Quando tornò da militare, sua madre, vedova da anni, lo abbracciò e gli disse che doveva ancora pagare i funerali dei nonni. «Duemila lire o poco più, ma non avevo un centesimo in tasca e decisi di fare qualche viaggio come spallone per guadagnare qualcosa e onorare il debito».

Tanto tempo fa ho conosciuto Sandro. Abitava a Cannobio, vicino al campanile di San Vittore. «Non mi farà per caso finire in galera? -  domandò sorridendo -. Ormai è da tantissimo che ho appeso la bricolla al chiodo». Gli era rimasta addosso la paura di quando, per sfuggire alle pallottole dei finanzieri svizzeri, era costretto a buttarsi nell'acqua gelida di un torrente, oppure doveva correre alla cieca in un bosco con il rischio di trovare il vuoto di un burrone. «Una vita grama e per poche lire raccontava -. E la mortificazione degli amici che ti consideravano un ladro, perché scambiavi burro e caffè con qualche pacchetto di sigarette da rivendere con un piccolo margine di guadagno».

Alla fine degli anni Cinquanta non c'era lavoro e i più si arrangiavano come potevano. «Da queste parti la scelta più facile era fare lo spallone, ma bisognava essere robusti e avere coraggio. Camminare per due notti e un giorno sulla cresta delle montagne, cambiare continuamente itinerario per aggirare le guardie, non era cosa da poco. Poi, se ti andava male, dovevi mollare il carico e cercare di correre più veloce delle fucilate. Una sera, alla periferia di Piodina, sopra Brissago, eravamo in sette e si camminava in fila indiana. Ognuno di noi aveva sulle spalle quaranta chili di tabacco. Stavamo attraversando un campo. Arrivò una raffica di mitra. Uno dei nostri cadde falciato dalle pallottole; altri due compagni rimasero feriti e uno morì qualche ora dopo all'ospedale di Locarno. Era con noi da pochi giorni». Anni di questa vita e diventavi come un animale. «Ti veniva il fiuto di un cane da tartufi. Una notte stavo aprendo la strada e sprofondavo nella neve fino all'inguine. Mi fermai di botto e fiutai l'aria. "Senti che profumo di violette"  -  dissi a chi mi stava dietro -. Poi ebbi come una folgorazione e feci cenno agli amici di rimanere immobili e silenziosi. A una decina di metri da noi stava passando una pattuglia di finanzieri. Uno di loro doveva essersi lavato con una saponetta alla viola. Il profumo della sua pelle ci aveva salvati». Sandro mai ha dimenticato i compagni scomparsi sotto le slavine o precipitati in baratri senza fine. «No, fare lo spallone non rendeva. Ti offriva solo la possibilità di vivere alla giornata. Fatica e paura erano un prezzo troppo alto da pagare per una manciata di soldi. E per contrabbando si andava in galera, con le condanne che finivano su tutti i giornali. Oggi sono vecchietto, i miei figli si sono sposati. Mi manca molto mia moglie e quando potevo starle vicino, ero lassù nella tormenta di neve che rischiava di soffocarmi. Dovevo mettermi uno straccio in bocca per poter respirare e impedire che il ghiaccio finisse in gola».
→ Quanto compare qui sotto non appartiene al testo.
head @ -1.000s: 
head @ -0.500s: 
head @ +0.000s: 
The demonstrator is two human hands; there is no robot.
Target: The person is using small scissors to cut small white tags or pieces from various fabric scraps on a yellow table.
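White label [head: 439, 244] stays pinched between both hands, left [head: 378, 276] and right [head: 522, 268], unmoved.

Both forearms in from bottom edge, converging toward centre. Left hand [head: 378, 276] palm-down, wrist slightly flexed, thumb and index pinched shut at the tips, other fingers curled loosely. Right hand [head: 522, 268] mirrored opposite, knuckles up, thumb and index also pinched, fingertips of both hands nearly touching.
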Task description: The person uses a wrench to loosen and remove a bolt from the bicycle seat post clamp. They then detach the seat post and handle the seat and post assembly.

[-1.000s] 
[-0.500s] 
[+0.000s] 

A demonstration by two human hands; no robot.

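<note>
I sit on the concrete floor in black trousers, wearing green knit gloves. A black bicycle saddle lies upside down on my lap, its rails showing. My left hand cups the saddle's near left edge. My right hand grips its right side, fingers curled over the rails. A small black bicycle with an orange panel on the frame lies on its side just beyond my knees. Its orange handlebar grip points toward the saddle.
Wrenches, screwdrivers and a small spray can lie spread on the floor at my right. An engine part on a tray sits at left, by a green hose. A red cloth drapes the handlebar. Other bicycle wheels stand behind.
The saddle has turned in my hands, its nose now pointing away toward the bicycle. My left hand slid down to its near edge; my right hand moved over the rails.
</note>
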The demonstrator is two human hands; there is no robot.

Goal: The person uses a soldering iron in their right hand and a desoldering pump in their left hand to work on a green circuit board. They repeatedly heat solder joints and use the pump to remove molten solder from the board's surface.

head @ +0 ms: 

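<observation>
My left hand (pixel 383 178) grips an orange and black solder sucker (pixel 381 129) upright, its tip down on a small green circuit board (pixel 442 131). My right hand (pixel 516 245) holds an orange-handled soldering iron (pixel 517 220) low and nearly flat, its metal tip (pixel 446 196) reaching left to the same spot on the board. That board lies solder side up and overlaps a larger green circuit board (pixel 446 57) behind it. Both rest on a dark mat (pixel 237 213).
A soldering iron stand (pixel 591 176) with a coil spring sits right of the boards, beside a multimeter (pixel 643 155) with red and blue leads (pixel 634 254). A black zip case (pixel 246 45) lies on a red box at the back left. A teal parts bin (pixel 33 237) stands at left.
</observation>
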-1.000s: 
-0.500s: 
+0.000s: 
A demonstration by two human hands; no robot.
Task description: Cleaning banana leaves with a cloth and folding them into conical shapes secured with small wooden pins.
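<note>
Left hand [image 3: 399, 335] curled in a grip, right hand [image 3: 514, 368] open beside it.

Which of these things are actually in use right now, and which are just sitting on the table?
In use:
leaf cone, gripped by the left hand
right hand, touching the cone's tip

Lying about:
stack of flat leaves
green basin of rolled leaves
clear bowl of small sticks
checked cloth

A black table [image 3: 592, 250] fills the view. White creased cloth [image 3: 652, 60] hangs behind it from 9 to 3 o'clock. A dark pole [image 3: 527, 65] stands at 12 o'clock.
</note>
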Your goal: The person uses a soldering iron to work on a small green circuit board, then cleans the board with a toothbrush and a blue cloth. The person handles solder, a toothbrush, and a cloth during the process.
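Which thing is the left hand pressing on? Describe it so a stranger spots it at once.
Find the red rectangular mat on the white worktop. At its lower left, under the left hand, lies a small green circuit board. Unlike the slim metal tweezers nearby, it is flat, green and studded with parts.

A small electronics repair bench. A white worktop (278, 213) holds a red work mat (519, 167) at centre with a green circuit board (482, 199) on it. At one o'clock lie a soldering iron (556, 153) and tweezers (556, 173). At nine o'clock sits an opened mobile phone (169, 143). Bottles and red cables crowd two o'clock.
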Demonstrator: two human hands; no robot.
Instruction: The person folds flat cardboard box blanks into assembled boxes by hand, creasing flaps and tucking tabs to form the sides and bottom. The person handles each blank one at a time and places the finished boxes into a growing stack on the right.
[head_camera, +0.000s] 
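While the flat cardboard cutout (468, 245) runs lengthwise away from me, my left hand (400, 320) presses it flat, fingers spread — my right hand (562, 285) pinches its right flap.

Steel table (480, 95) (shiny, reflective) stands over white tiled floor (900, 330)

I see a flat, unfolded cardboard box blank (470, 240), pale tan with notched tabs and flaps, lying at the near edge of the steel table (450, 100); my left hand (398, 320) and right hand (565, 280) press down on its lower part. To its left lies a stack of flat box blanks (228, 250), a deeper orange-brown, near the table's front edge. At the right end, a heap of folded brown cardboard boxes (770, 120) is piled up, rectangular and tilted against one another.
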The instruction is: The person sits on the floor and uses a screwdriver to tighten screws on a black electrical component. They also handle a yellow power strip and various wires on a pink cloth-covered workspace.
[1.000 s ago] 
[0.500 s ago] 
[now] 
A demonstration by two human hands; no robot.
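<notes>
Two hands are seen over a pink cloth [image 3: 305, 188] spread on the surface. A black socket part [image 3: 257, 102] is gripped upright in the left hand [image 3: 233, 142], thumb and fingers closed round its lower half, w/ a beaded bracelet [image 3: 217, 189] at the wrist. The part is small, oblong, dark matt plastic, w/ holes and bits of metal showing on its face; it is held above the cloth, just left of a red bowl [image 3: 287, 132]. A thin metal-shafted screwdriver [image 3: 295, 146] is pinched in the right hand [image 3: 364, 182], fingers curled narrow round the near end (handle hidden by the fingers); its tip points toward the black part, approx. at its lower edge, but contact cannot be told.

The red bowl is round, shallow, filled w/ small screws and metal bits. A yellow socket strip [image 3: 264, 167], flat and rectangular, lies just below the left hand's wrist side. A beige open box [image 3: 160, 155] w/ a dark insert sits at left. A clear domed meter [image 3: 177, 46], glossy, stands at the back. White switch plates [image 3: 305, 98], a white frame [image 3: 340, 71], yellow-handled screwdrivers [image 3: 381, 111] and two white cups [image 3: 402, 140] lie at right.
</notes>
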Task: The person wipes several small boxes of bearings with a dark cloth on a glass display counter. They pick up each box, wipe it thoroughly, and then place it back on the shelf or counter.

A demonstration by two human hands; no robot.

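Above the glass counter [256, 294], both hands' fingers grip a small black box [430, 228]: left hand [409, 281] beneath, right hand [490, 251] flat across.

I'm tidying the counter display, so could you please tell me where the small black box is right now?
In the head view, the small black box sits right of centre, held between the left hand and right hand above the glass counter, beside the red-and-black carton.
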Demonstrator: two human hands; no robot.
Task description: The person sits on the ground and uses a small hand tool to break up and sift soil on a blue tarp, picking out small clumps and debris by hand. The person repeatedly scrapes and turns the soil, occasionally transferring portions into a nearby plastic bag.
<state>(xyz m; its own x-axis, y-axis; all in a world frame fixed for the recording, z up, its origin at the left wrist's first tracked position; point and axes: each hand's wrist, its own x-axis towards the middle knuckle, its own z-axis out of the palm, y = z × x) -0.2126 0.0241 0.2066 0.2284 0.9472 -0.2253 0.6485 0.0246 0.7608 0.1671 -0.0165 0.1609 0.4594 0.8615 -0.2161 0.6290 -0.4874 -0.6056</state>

La “tratta delle bionde” durò fino al 1970, quando le condizioni economiche italiane fecero venir meno i margini di guadagno sulle merci. Ma gli spalloni sono sempre esistiti: nella seconda metà dell’Ottocento fino ai primi del Novecento trafficavano in caffè, poi nella seconda guerra mondiale, soprattutto in riso e sale. Ma non erano solo generi alimentari. Dopo l’8 settembre 1943 migliaia di civili e militari abbandonarono il Paese per sfuggire alla repressione fascista. Furono accompagnati oltre il confine dai contrabbandieri legati a gruppi di Resistenza.